A Situational Assessment Module for CCAM Applications
8th Cyber Security in Networking Conference (CSNet) Proceedings, 4-6 Dec. 2024
by Enes Begecarslan and Burcu Ozbay (Control, Safety and Autonomous Driving. FEV Turkiyë. Istanbul, Turkiye)
Abstract
The rapid growth of connectivity and automation has led to the rise of Connected Cooperative Automated Mobility (CCAM), which aims to enhance transportation systems through integrated networks of vehicles, pedestrians, infrastructure, and cloud services. However, increased connectivity also introduces new cyber threats. This study focuses on improving the sit-uational awareness of AI-based systems to detect anomalies, including those caused by cyber-attacks.

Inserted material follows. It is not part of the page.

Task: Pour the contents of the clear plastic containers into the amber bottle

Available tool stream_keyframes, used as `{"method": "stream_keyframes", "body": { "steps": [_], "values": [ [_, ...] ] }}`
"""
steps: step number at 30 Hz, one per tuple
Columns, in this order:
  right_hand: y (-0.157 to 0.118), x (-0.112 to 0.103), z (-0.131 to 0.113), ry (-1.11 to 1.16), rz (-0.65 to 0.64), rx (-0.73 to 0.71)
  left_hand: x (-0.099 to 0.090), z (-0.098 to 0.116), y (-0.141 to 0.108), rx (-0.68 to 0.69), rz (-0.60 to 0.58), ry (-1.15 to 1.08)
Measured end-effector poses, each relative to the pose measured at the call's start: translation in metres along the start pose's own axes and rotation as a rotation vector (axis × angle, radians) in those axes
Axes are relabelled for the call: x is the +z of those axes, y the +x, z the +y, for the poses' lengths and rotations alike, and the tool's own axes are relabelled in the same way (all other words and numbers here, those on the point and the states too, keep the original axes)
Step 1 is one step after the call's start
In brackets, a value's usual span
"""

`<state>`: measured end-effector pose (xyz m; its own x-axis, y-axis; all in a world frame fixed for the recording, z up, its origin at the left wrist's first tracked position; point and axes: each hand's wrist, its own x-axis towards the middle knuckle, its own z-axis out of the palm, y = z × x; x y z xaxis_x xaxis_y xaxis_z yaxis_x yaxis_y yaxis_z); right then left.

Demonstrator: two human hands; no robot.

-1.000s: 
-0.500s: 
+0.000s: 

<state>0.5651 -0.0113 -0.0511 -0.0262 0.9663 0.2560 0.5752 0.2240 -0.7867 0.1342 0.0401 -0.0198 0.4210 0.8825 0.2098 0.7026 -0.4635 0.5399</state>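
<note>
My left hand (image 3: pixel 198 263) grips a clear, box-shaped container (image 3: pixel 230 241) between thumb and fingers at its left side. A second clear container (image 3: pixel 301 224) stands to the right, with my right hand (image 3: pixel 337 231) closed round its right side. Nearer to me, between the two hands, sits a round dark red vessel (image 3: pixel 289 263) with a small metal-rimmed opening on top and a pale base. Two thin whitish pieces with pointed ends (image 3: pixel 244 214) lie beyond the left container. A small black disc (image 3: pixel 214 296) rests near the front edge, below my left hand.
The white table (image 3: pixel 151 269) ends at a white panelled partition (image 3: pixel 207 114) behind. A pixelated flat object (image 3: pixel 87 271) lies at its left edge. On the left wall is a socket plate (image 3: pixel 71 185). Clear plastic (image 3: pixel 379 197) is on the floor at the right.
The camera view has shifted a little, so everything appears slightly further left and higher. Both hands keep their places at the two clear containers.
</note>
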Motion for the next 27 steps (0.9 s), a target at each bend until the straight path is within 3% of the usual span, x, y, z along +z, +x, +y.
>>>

It proposes a Situational Assessment Module (SAM) for CCAM ecosystems, which uses AI to compare data from vehicle sensors and Roadside Units (RSUs) with internal vehicle messages, detecting anomalies and assessing risk levels. Four AI models are developed to detect specific anomalies, including GNSS loss-spoofing, RSU-vehicle mismatches, lateral and longitudinal motion anomalies. For risk assessment, a rule-based system interprets the severity and probability of anomalies to guide the vehicle’s safe operation.